(PROVIDED DATA):

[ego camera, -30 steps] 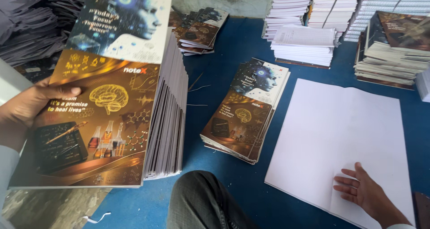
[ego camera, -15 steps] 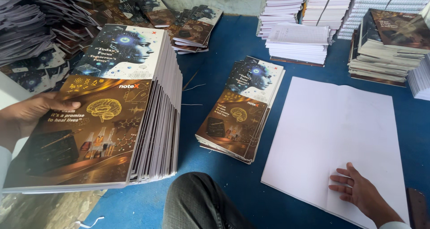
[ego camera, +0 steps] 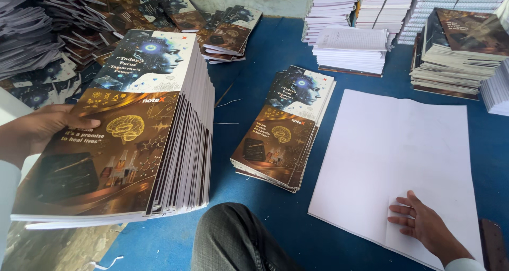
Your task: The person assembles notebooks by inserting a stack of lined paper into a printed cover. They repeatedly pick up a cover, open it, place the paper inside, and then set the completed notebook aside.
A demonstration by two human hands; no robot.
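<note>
My left hand [ego camera: 32, 133] has tipped the notebook stack [ego camera: 122, 133] lower at frame left, fingers clamped on its cover; my right hand [ego camera: 424, 226] stays spread on the white sheet [ego camera: 397, 149]

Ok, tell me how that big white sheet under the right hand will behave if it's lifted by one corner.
The white sheet looks thin and lies flat on the blue table, so it would probably droop. It seems light and likely to slide. The right hand pressing its lower part probably keeps it in place.
</note>
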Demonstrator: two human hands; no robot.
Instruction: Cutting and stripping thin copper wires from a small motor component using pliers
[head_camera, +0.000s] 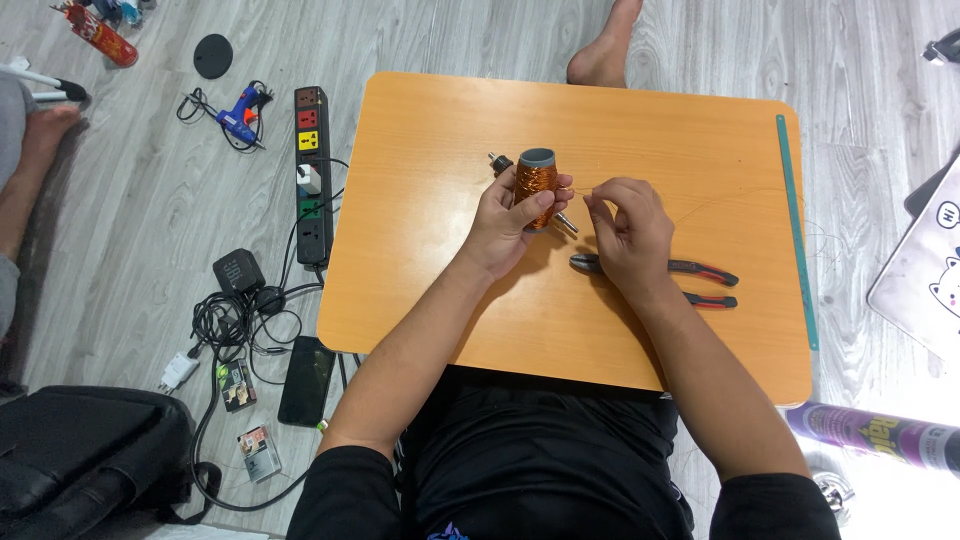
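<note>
We hold a spool of copper wire (537, 180) upright in our left hand (508, 222), above the middle of the low orange table (450, 300). The fingers wrap the coil from behind and the thumb presses across its front, so the hand is closed firmly around it; the grey rim of the spool stands clear above the grip.

Just to the right of that grip, our right hand (628, 232) is pinched, thumb and forefinger tips drawn together beside the coil. A fine strand of wire (585, 193) seems to run from the spool into the pinch, though it is too thin to follow with certainty, and a faint line continues to the right across the tabletop.

Behind the left hand's fingers, a small dark plug-like part (499, 162) lies on the table, and a short metal pin (566, 224) shows below the spool, between the two hands. Under the right hand lie pliers with red and black handles (690, 282), the handles pointing away to the right. A green ruler (796, 220) runs along the table's far right edge, well apart from both hands.

On the floor left of the left hand lie a power strip (312, 175), a blue glue gun (236, 115) and tangled cables (235, 325).
</note>
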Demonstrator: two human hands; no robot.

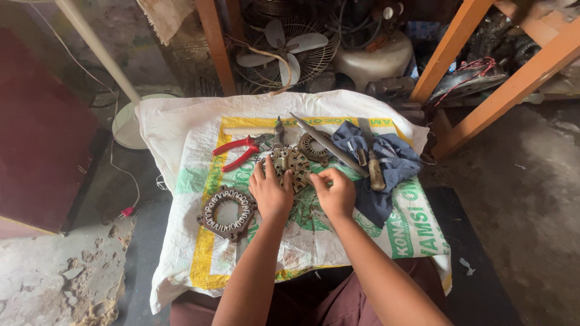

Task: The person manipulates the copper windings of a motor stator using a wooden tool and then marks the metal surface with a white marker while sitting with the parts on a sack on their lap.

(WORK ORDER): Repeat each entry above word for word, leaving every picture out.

(SOLUTION):
[ego camera, -30 steps] 
[ego camera, -15 steps] 
[ego camera, +0 steps] 
Your task: The person assembles notebooks by inserting a stack of lined paper into a printed cover. They repeatedly pick up a cover, open it, place the paper inside, and then set the completed notebook aside.
A demonstration by two human hands; no robot.
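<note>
My left hand [ego camera: 32, 133] has tipped the notebook stack [ego camera: 122, 133] lower at frame left, fingers clamped on its cover; my right hand [ego camera: 424, 226] stays spread on the white sheet [ego camera: 397, 149]

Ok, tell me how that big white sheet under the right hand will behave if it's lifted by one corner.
The white sheet looks thin and lies flat on the blue table, so it would probably droop. It seems light and likely to slide. The right hand pressing its lower part probably keeps it in place.
</note>
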Demonstrator: two human hands; no robot.
Instruction: Cutting and stripping thin copper wires from a small motor component using pliers
[head_camera, +0.000s] 
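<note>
We hold a spool of copper wire (537, 180) upright in our left hand (508, 222), above the middle of the low orange table (450, 300). The fingers wrap the coil from behind and the thumb presses across its front, so the hand is closed firmly around it; the grey rim of the spool stands clear above the grip.

Just to the right of that grip, our right hand (628, 232) is pinched, thumb and forefinger tips drawn together beside the coil. A fine strand of wire (585, 193) seems to run from the spool into the pinch, though it is too thin to follow with certainty, and a faint line continues to the right across the tabletop.

Behind the left hand's fingers, a small dark plug-like part (499, 162) lies on the table, and a short metal pin (566, 224) shows below the spool, between the two hands. Under the right hand lie pliers with red and black handles (690, 282), the handles pointing away to the right. A green ruler (796, 220) runs along the table's far right edge, well apart from both hands.

On the floor left of the left hand lie a power strip (312, 175), a blue glue gun (236, 115) and tangled cables (235, 325).
</note>
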Demonstrator: two human hands; no robot.


Task: The person manipulates the copper windings of a motor stator using a wooden tool and then marks the metal surface with a white marker while sitting with the parts on a sack on their lap.

The requested output is complete.